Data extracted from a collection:
++++++++++

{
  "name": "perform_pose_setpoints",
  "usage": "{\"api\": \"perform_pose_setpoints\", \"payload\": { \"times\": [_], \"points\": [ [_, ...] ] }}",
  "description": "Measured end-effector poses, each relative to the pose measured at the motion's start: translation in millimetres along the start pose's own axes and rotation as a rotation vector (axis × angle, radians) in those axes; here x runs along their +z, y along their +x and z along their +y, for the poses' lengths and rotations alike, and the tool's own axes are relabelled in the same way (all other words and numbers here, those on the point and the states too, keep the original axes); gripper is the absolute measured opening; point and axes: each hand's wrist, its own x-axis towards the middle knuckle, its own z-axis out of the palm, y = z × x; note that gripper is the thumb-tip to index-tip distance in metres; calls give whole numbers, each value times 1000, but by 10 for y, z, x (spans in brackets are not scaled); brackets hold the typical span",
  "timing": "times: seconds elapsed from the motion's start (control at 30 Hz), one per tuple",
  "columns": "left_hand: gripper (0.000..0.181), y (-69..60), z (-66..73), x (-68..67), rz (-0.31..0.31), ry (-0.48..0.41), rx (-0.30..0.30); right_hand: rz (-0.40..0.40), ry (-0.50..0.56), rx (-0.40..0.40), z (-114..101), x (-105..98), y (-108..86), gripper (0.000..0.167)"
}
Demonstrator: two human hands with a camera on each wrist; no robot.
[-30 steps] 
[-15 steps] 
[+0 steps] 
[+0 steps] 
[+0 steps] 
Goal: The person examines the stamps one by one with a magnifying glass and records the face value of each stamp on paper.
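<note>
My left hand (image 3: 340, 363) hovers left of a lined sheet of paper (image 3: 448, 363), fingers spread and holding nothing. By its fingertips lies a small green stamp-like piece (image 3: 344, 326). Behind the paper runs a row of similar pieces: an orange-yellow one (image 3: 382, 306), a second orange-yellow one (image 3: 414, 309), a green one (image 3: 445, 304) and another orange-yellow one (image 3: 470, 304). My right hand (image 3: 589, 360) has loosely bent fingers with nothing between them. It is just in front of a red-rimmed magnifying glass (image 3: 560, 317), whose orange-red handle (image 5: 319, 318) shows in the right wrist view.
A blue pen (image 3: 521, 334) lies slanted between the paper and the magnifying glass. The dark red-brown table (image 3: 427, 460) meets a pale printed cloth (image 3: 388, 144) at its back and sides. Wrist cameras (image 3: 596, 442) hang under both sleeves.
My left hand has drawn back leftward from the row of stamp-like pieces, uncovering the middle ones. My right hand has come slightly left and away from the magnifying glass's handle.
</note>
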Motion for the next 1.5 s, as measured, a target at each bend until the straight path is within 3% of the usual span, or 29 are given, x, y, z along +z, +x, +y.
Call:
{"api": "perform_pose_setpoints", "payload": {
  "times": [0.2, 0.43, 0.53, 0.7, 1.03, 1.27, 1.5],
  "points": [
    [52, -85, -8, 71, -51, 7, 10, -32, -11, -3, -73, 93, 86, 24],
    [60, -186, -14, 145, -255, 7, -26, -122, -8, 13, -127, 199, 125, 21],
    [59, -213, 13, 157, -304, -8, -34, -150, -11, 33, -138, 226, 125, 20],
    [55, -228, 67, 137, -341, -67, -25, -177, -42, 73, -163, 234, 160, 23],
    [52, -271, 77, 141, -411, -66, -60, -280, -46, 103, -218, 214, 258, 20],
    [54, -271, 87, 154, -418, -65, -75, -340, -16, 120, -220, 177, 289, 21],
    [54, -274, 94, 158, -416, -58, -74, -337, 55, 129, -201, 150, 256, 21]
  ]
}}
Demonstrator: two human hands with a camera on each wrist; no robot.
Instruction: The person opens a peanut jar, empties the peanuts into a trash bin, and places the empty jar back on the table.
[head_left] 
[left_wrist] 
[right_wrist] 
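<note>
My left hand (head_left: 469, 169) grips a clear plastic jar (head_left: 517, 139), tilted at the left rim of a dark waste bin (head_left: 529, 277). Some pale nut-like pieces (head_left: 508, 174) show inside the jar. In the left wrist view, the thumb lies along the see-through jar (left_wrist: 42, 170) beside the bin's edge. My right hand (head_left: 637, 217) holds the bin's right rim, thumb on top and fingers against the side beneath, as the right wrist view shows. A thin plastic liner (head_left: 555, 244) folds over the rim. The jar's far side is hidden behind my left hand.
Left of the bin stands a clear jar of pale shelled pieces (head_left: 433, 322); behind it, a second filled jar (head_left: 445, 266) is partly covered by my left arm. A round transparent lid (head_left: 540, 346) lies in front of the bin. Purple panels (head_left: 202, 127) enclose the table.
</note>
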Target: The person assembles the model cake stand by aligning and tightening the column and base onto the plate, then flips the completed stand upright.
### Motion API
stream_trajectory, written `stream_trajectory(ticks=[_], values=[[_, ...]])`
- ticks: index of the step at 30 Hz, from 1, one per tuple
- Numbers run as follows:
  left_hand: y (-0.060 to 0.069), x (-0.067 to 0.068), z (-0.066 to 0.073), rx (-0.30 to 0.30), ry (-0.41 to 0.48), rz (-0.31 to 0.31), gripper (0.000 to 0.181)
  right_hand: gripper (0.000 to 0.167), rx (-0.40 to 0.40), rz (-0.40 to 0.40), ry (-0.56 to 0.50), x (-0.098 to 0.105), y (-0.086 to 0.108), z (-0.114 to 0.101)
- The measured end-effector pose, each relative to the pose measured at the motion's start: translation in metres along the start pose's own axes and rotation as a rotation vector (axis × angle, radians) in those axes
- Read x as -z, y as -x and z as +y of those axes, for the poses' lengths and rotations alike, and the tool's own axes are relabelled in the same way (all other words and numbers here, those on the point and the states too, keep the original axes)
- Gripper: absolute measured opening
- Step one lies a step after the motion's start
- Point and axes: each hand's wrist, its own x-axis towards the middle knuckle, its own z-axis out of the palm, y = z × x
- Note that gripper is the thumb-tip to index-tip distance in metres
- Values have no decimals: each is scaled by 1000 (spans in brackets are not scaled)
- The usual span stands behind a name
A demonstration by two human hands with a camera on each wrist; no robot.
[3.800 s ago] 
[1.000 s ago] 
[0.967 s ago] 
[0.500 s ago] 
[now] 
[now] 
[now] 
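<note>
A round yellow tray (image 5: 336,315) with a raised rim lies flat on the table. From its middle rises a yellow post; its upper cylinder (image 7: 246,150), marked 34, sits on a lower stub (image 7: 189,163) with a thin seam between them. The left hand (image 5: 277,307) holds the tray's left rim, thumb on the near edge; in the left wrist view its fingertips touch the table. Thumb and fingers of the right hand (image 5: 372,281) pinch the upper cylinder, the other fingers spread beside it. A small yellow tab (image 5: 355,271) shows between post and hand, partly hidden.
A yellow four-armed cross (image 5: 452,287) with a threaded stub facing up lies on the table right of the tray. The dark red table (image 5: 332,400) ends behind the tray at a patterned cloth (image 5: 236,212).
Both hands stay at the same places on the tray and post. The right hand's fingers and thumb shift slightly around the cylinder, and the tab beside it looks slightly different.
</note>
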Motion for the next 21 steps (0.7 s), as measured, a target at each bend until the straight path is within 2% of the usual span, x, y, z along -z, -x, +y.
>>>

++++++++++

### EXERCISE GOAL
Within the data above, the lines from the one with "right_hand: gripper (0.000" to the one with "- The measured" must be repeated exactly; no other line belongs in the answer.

### ANSWER AREA
  right_hand: gripper (0.000 to 0.167), rx (-0.40 to 0.40), rz (-0.40 to 0.40), ry (-0.56 to 0.50), x (-0.098 to 0.105), y (-0.086 to 0.108), z (-0.114 to 0.101)
- The measured end-effector pose, each relative to the pose measured at the motion's start: translation in metres along the start pose's own axes and rotation as a rotation vector (axis × angle, radians) in those axes

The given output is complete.